TASK BRIEF -> The entire listing below must be written out word for word.
——————
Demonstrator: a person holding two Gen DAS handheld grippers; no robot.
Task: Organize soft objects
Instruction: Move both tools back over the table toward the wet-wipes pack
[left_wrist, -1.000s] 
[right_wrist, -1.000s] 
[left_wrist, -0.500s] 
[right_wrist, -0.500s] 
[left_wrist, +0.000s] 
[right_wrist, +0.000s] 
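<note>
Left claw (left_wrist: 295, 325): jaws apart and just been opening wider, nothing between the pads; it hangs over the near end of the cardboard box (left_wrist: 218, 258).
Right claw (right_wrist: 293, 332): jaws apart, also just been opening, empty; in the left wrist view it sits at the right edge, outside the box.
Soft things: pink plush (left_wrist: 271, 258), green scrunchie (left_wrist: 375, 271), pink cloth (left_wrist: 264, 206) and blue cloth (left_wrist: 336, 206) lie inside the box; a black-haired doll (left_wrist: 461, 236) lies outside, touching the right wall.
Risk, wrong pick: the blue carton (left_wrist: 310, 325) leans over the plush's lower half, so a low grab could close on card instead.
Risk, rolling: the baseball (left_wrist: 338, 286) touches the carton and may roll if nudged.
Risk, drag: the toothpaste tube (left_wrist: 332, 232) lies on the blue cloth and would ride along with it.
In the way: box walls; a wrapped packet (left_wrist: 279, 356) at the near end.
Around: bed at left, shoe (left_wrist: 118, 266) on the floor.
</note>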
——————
SOLUTION TO THE EXERCISE ->
Demonstrator: a person holding two Gen DAS handheld grippers; no robot.
Task: Organize soft objects
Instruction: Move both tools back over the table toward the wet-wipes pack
[left_wrist, -1.000s] 
[right_wrist, -1.000s] 
[left_wrist, -0.500s] 
[right_wrist, -0.500s] 
[left_wrist, +0.000s] 
[right_wrist, +0.000s] 
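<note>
Left claw (left_wrist: 295, 325): jaws apart and just been opening wider, nothing between the pads; it hangs over the near end of the cardboard box (left_wrist: 218, 258).
Right claw (right_wrist: 293, 332): jaws apart, also just been opening, empty; in the left wrist view it sits at the right edge, outside the box.
Soft things: pink plush (left_wrist: 271, 258), green scrunchie (left_wrist: 375, 271), pink cloth (left_wrist: 264, 206) and blue cloth (left_wrist: 336, 206) lie inside the box; a black-haired doll (left_wrist: 461, 236) lies outside, touching the right wall.
Risk, wrong pick: the blue carton (left_wrist: 310, 325) leans over the plush's lower half, so a low grab could close on card instead.
Risk, rolling: the baseball (left_wrist: 338, 286) touches the carton and may roll if nudged.
Risk, drag: the toothpaste tube (left_wrist: 332, 232) lies on the blue cloth and would ride along with it.
In the way: box walls; a wrapped packet (left_wrist: 279, 356) at the near end.
Around: bed at left, shoe (left_wrist: 118, 266) on the floor.
</note>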

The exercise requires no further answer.